Dr Zhang said the family's symptoms "looked like flu or common pneumonia" but their CT scans showed significant damage to their lungs.
"We've had patients with ground-glass opacities in their lungs caused by virus infection. But his (the son's) were a lot more and larger than what we had seen before," she said.
When another patient presented with the same symptoms on December 27, Dr Zhang said she filed a report to the hospital that warned she'd likely "discovered a viral disease, probably infectious".
Dr Zhang told reporters that CDC workers came to her hospital to carry out research on the same day, calling their reaction "very timely".
She added that she did not expect the contagion to end up spreading so widely.
What's next
With the "batwoman" revelations in particular fuelling fresh concerns over China's alleged cover-up, critics are arguing that Communist Party chiefs thwarted efforts to contain the outbreak before it exploded around the world.
Australia has emerged as one of the most vocal critics of Beijing as it calls for an investigation into the origins and spread of the virus.
The prime minister, Scott Morrison, has attempted to rally member nations of the WHO to support an independent inquiry into the origins and spread of the coronavirus.
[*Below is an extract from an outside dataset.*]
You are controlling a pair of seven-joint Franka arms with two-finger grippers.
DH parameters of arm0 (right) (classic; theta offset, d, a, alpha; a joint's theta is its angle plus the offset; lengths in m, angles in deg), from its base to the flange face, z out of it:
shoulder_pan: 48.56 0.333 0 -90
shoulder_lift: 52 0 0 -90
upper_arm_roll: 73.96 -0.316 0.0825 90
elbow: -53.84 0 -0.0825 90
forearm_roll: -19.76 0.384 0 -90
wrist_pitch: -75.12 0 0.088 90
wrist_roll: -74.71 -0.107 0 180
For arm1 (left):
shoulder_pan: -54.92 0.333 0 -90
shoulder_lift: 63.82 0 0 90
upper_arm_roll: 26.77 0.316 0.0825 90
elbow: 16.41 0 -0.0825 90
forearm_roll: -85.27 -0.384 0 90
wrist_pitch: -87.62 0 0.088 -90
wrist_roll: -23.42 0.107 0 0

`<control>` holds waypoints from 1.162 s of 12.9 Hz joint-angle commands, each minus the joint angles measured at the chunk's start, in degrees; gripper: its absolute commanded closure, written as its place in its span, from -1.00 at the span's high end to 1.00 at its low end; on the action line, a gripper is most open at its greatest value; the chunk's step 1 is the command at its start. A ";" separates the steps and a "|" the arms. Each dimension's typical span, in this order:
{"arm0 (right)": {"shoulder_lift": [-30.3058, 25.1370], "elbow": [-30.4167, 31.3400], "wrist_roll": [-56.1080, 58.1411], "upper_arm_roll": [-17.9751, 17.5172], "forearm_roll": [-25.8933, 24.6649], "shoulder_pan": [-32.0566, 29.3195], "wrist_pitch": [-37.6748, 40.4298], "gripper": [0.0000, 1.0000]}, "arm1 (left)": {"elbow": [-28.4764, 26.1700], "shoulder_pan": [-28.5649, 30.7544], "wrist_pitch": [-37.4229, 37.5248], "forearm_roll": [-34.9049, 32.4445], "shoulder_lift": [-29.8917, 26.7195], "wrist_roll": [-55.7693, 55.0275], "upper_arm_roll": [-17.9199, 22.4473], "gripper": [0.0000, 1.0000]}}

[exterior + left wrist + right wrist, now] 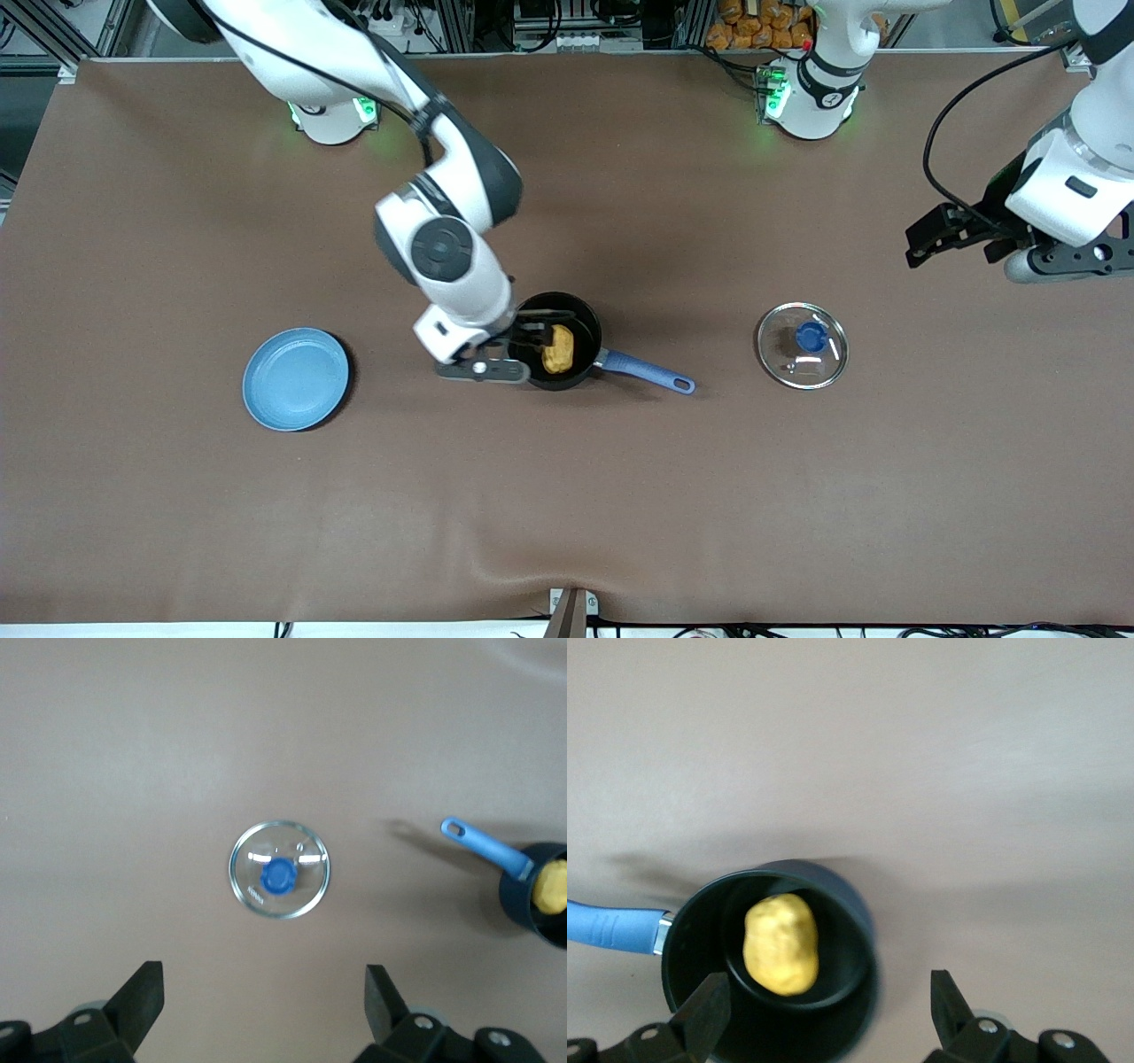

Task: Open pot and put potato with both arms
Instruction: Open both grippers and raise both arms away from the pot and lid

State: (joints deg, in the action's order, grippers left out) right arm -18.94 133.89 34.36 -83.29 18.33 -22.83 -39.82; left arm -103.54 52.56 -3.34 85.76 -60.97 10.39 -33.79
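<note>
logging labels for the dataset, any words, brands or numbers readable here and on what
None can be read.
The lid has a small dark mark on its glass near the rim, too small to read.
The pot, potato and plate show no text.
The left gripper and right gripper, both open, show no labels.

A brown table [620, 514] fills the scene, with metal framing [461, 22] along its upper edge.
</note>
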 commanded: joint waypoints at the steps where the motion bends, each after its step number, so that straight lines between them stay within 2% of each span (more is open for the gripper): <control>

He has said Australia will push for an international investigation at the WHO assembly on May 17.
But China is seemingly unwilling to co-operate and has issued veiled threats over whether Chinese citizens would continue to travel to Australia and purchase the country's products.
This week, the state-controlled People's Daily lashed out at Scott Morrison as deserving "a slap in the face" for trying to blame the Covid-19 pandemic on the communist state, warning any push for an independent inquiry into the virus' origins will spark a travel and trade boycott.
It comes after reports that China is clamping down on publication of academic research about the origins of coronavirus, in what the Guardian reported is likely part of a wider attempt to control the narrative surrounding the pandemic.